• _EXERCISE BRIEF_:
When you reach the line in the data below that contains "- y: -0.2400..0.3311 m", please start repeating lines exactly, and stop after the line that contains "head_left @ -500", repeating nothing else.

• _DATASET CONTENT_:
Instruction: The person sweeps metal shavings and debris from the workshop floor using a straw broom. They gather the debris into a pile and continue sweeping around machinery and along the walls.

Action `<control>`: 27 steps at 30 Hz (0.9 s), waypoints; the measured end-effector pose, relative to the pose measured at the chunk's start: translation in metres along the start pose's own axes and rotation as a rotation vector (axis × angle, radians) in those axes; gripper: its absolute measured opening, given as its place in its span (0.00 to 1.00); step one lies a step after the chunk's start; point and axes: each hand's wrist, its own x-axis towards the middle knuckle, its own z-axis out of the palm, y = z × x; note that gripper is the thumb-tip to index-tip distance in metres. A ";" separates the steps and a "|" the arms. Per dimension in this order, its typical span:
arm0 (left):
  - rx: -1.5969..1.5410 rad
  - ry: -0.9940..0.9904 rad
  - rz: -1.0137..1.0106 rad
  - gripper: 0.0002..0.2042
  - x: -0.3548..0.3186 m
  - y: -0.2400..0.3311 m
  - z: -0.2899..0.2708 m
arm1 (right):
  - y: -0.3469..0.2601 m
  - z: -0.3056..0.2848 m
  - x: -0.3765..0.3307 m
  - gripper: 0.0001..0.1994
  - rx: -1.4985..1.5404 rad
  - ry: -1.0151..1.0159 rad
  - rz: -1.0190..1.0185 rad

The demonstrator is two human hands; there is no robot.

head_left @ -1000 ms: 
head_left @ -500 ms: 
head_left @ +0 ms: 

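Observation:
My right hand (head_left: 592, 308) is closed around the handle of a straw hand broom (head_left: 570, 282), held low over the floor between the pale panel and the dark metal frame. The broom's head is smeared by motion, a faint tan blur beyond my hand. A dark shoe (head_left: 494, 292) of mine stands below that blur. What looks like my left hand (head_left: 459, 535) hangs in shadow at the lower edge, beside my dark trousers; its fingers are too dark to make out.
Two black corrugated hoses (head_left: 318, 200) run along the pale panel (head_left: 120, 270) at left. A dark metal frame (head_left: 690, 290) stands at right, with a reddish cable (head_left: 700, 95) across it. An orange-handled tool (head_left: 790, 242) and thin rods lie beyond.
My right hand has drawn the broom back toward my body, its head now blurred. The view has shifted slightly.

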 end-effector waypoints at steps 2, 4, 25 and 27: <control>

• _FINISHED TASK_:
  - y: -0.2400..0.3311 m
  - z: -0.2899..0.2708 m
arm1 (right):
  - y: -0.3469..0.2601 m
  - z: -0.3056..0.2848 m
  - x: -0.3765..0.3307 m
  - gripper: 0.0001..0.1994
  - rx: -1.4985..1.5404 rad
  - ry: -1.0151..1.0159 rad
  - rz: -1.0190..1.0185 rad

The demonstrator is two human hands; there is no robot.

head_left @ -1000 ms: 
head_left @ -500 ms: 

This is the complete answer to the exercise.